Burning of farm straw has capital choking
Farmers in Hebei blamed for the worst pollution seen in Beijing for six years
Hebei farmers burning large quantities of wheat straw recently have caused Beijing's most polluted day in six years.
Satellite pictures from Beijing's Environmental Protection Bureau showed farmers in neighbouring Hebei province were burning wheat straw last week. A strong southwesterly wind blew huge clouds of smog over all five southern districts of the capital on Tuesday night, choking residents, who called in with complaints and inquiries from 7pm.
'Air quality monitoring stations in these districts showed that the density of inhaleable particles reached 500 to 900 micrograms per cubic metre, while some places in Fangshan district reached 1,500 micrograms per cubic metre,' the bureau announced yesterday.
The density of pollutants temporarily reached six to nine times normal levels in some areas of southwestern Beijing, the Beijing News reported. The newspaper quoted Environmental Protection Bureau vice-chief Du Shaozhong saying that Tuesday saw the most unbreathable weather in the past six years.
'We reported to the State Environmental Protection Administration, which is co-ordinating with its Hebei counterpart to monitor straw burning, which is banned due to its serious pollution potential,' a bureau spokesman said.
A 34-year-old cyclist and resident of Daxing district complained that he could not open his eyes 'or breathe after the strange smog landed suddenly'.
'I had to rush back home to fetch a mask ... the air was just terrible,' he said, describing how the sky turned yellow and the air became pungent.
The National Meteorological Centre at the China Meteorological Administration last week detected 154 areas in Hebei where straw was being burned.
The Beijing government is rushing to increase the number of blue-sky days in the lead-up to the 2008 Beijing Olympics, but dust from construction sites, vehicle exhaust and sandstorms from northern China have consistently kept goals from being met.
Jiang Gaoming , chief researcher at the Institute of Botany at the China Academy of Sciences, said straw burning had historically caused air pollution during harvest season.

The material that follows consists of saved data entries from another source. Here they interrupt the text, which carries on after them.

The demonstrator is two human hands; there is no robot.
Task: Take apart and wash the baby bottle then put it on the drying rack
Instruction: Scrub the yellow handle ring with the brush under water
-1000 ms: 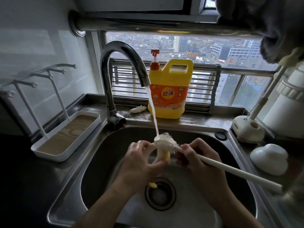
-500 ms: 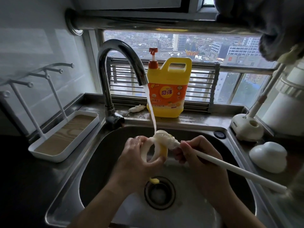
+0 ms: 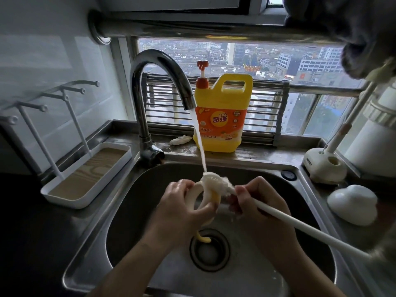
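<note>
Over the steel sink (image 3: 90,249), the left hand (image 3: 182,211) gripped a cream ring-shaped bottle collar (image 3: 201,197) under the tap's stream (image 3: 200,144). The right hand (image 3: 257,209) was closed around a long white brush (image 3: 300,225), its bristly head against the collar.

Low in the middle of the frame, over a steel sink (image 3: 132,211), the left hand (image 3: 184,209) grips a cream bottle ring (image 3: 200,195) with a yellow part hanging below it; the right hand (image 3: 255,202) pinches the long white handle of a bottle brush (image 3: 216,182), whose bristle head presses on the ring's top; water from the curved faucet (image 3: 158,67) lands on the bristles; behind, centre frame, stands a yellow detergent jug (image 3: 221,118); at the left edge, a white drying rack (image 3: 85,176) with pegs; at right, a white brush stand (image 3: 323,166) and a white dome (image 3: 352,203).
</note>
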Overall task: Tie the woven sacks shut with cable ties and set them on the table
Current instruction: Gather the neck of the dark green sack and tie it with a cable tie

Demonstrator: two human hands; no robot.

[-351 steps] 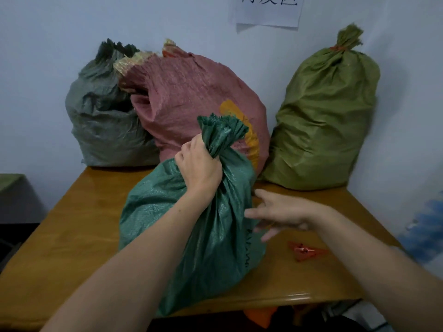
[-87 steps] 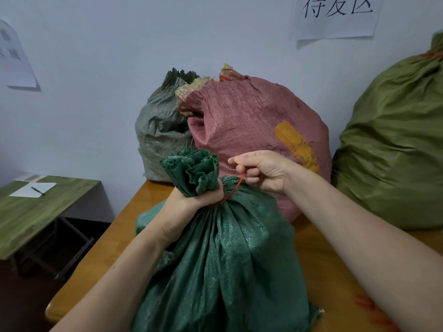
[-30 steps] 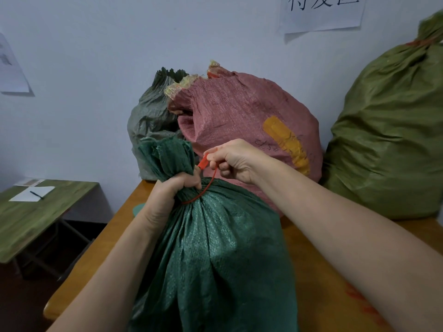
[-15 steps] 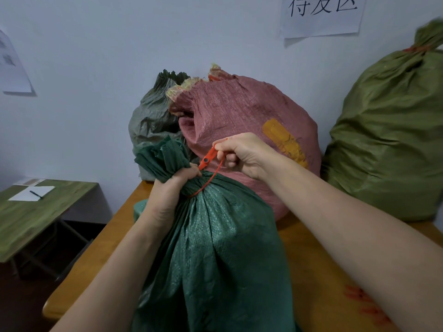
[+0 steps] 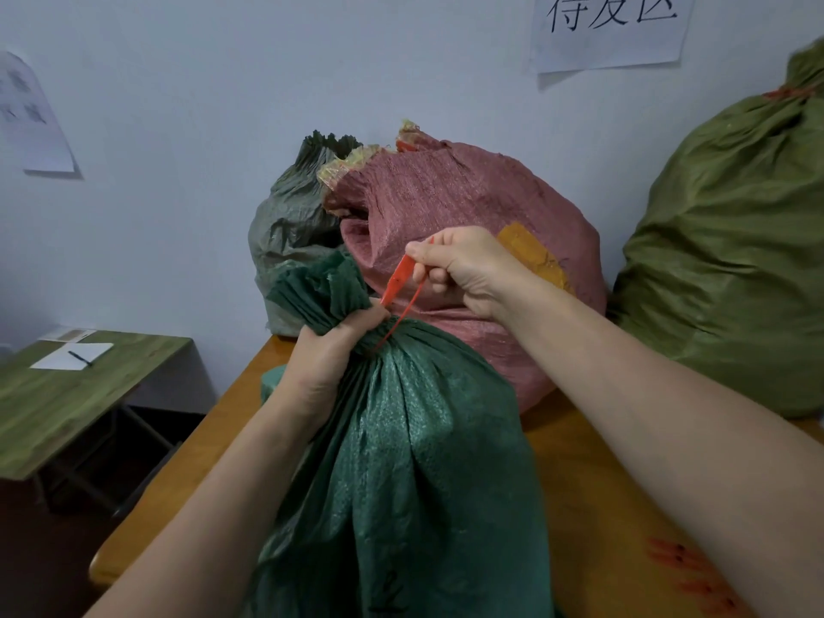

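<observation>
A dark green woven sack [image 5: 414, 461] stands on the orange-brown table [image 5: 593, 492] in front of me. My left hand [image 5: 327, 350] grips its gathered neck just below the bunched top. A red cable tie [image 5: 398, 289] loops around the neck. My right hand [image 5: 463, 267] pinches the tie's flat head end and its thin strap, held up and to the right of the neck. Behind stand a pink sack [image 5: 459, 243], a grey-green sack [image 5: 294, 220] and an olive sack [image 5: 731, 256], the olive one with a red tie at its top.
Spare red cable ties [image 5: 686, 573] lie on the table at the lower right, by my right forearm. A lower green side table [image 5: 58, 390] with paper and a pen stands to the left. A white wall with paper signs is close behind the sacks.
My right hand has lifted the tie's head end slightly higher and drawn the loop closer around the neck. My left hand keeps the same grip on the sack.
</observation>
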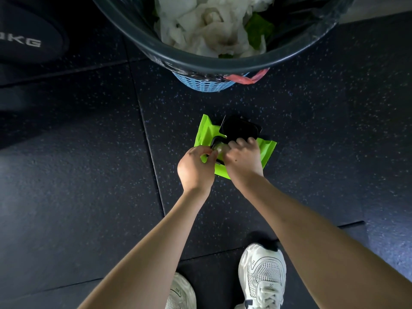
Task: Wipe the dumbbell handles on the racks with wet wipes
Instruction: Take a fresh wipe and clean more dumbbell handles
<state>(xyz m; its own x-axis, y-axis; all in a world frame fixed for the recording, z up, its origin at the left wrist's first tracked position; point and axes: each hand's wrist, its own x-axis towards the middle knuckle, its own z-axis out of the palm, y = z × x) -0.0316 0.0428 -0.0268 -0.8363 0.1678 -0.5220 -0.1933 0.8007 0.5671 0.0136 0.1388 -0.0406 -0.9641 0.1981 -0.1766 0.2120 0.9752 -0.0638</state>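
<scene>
My white sneakers (263,275) stood on the speckled floor (89,175). Ahead, my left grip (196,166) pinched the green wipe pack (206,134) lying there, its lid (239,129) flipped open. My right grip (243,159) pinched a wipe (219,149) at its opening. Beyond stood a full bin (138,39).

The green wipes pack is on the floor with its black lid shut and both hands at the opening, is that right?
Not quite: the head view shows the black lid flipped open, not shut. The rest stands: the green wipes pack is on the floor, with the left hand and right hand at the opening.
</scene>
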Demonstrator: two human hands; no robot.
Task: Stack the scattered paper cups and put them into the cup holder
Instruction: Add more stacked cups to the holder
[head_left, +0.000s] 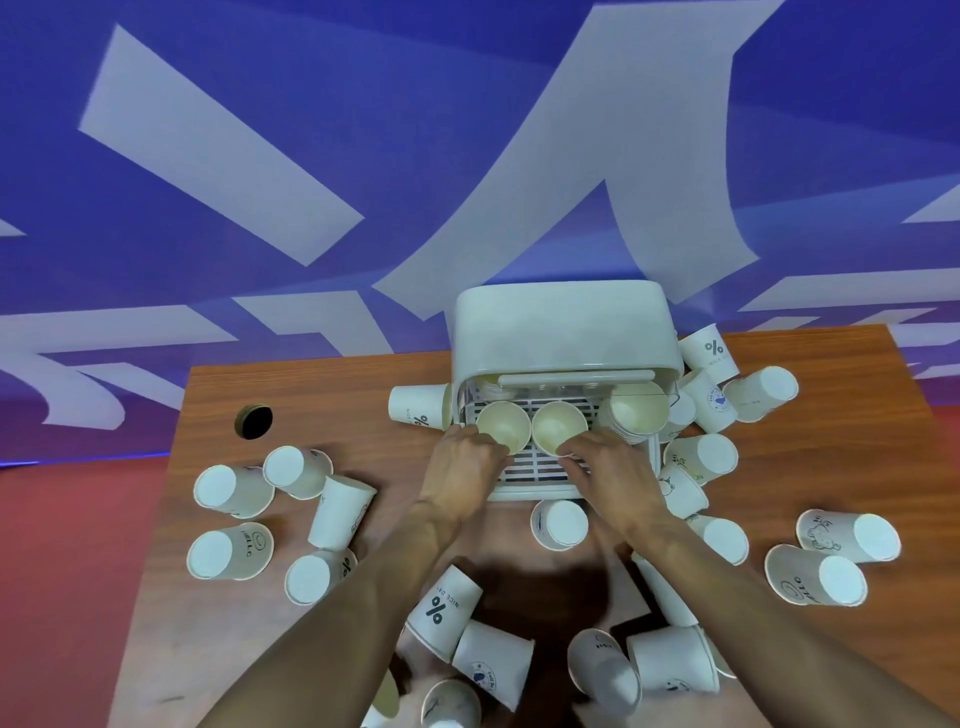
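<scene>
Cups lie on their sides at the left of the wooden table, five in a loose cluster, and beyond them there is a dark round hole in the top. Further right, one tipped cup lies against the left wall of the cup holder, a white box with its lid raised that stands at the far middle of the table. My left grip is at the front of its slatted tray, fingers curled round the near side of the left cup, which stands upright, mouth up, inside the holder. Touching it on the right is the middle cup, also upright, and my right grip grasps its near rim. A nested stack fills the right side of the holder. Between my forearms, near me, more cups lie tumbled, one marked with a percent sign. To the right of the holder a crowd of fallen cups presses against its wall, and two more lie well apart toward the table's right edge
</scene>
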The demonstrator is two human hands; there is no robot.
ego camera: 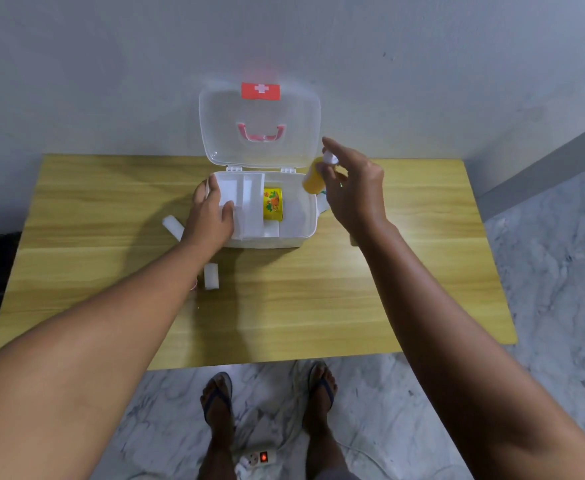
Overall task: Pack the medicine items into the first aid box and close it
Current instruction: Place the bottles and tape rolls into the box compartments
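The box [267, 233] is sitting open at the table's [422, 271] far middle, its clear lid [222, 133] standing upright against the wall, showing a red label with a white cross [260, 90] and a pink handle [262, 132]. Inside, a yellow packet [272, 204] with printed artwork is lying in the middle compartment; its writing is too blurred to read. The left hand [211, 216] is resting spread over the left compartment, gripping nothing visible. The right hand [350, 192] is holding a yellow bottle [312, 180] by its white cap, over the right rim. Two white rolls [173, 226] [211, 276] are lying beside the box.
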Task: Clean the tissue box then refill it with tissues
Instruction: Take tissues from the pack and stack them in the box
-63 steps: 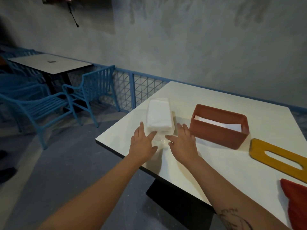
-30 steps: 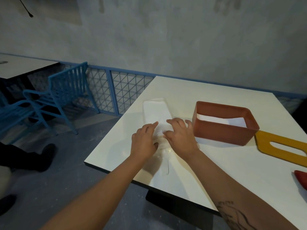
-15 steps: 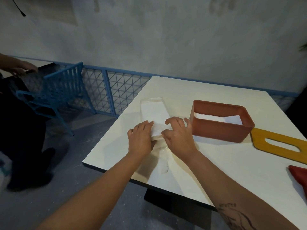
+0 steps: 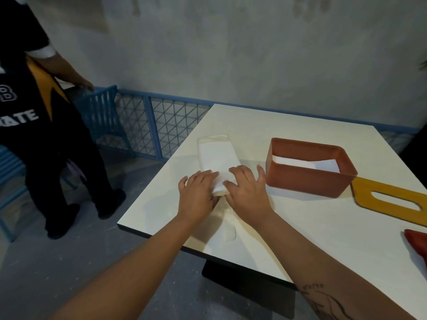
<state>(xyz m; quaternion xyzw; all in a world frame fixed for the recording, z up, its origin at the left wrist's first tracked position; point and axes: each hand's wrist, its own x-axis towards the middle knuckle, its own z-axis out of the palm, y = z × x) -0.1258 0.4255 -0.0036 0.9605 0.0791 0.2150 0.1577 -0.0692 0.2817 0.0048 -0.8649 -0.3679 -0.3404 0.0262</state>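
Note:
A pack of white tissues (image 4: 216, 155) in clear plastic wrap lies on the white table (image 4: 300, 227), left of an open terracotta tissue box (image 4: 309, 181). The box holds some white tissue at its bottom. My left hand (image 4: 196, 195) and my right hand (image 4: 248, 191) both grip the near end of the pack, fingers curled over its top. Loose clear wrap (image 4: 228, 229) trails toward me between my wrists. The box's yellow lid (image 4: 390, 199) with a long slot lies flat to the right of the box.
A red cloth (image 4: 418, 243) pokes in at the right edge. Another person in dark clothes (image 4: 44, 125) stands at the left by a blue chair (image 4: 101, 114). A blue mesh railing (image 4: 161, 125) runs behind the table's left side.
Both hands slid forward from the loose wrap onto the pack's near end and closed on it. The view turned, and a person walked in at the left.

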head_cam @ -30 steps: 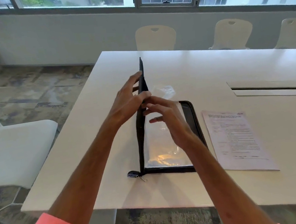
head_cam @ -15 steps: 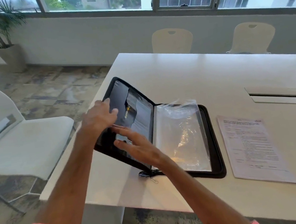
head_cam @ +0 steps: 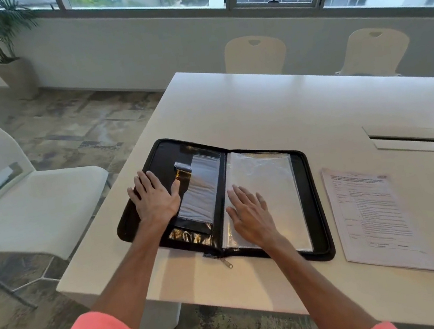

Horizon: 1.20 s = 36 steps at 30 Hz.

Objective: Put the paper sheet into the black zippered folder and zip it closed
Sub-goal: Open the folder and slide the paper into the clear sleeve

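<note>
The black zippered folder lies wide open and flat near the left corner of the white table. Its left half shows black pockets, and clear plastic sleeves fill its right half. My left hand presses flat on the left half with straight fingers. My right hand rests flat on the plastic sleeves. The zipper pull hangs at the near end of the spine. The printed paper sheet lies on the table just right of the folder, untouched.
A white chair stands left of the table, and cream chairs line the far side. A cable slot is cut into the tabletop at the right. A potted plant stands in the far left corner.
The folder's left cover went from upright to tilted to flat on the table. Both hands moved from gripping its edge to lying flat on the two open halves.
</note>
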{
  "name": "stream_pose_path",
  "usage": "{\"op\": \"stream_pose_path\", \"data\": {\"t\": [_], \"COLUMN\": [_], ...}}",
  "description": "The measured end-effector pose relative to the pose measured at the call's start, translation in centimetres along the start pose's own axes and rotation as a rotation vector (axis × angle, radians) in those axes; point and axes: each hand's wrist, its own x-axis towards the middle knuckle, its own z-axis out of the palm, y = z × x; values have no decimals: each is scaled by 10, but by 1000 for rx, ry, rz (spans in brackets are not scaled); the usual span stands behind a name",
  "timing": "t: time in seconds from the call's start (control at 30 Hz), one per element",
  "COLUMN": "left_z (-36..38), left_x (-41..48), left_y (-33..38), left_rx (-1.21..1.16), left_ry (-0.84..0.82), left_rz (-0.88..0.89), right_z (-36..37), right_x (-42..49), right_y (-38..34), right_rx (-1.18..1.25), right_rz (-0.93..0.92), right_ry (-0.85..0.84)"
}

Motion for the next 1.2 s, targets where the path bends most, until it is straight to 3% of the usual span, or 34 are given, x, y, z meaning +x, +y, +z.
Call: {"op": "stream_pose_path", "data": {"t": [0.37, 0.67, 0.83, 1.2], "left_z": [27, 18, 27, 88], "left_x": [8, 14, 5, -50], "left_y": [-10, 15, 65, 245], "left_rx": [-17, -90, -134, -122], "left_ry": [59, 118, 129, 64], "left_rz": [4, 139, 299, 594], "right_z": [18, 5, -12, -76], "right_x": [0, -2, -14, -56], "right_y": [14, 24, 55, 174], "right_rx": [-11, 79, 78, 56], "right_rz": [2, 49, 99, 276], "right_ry": [14, 33, 98, 212]}}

Mainland farms produce 700 million tonnes of straw each year from crops such as wheat, corn, sweet potato, peanuts and beans. In the past, farmers saved it for burning in kitchen stoves, but these days, they use other fuel.
Reports had said airports and highways were blocked in some areas by the smoggy air, but the government had few effective methods for curbing the burning, only empty rules, Professor Jiang said. He suggested the straw be recycled as fodder for cattle.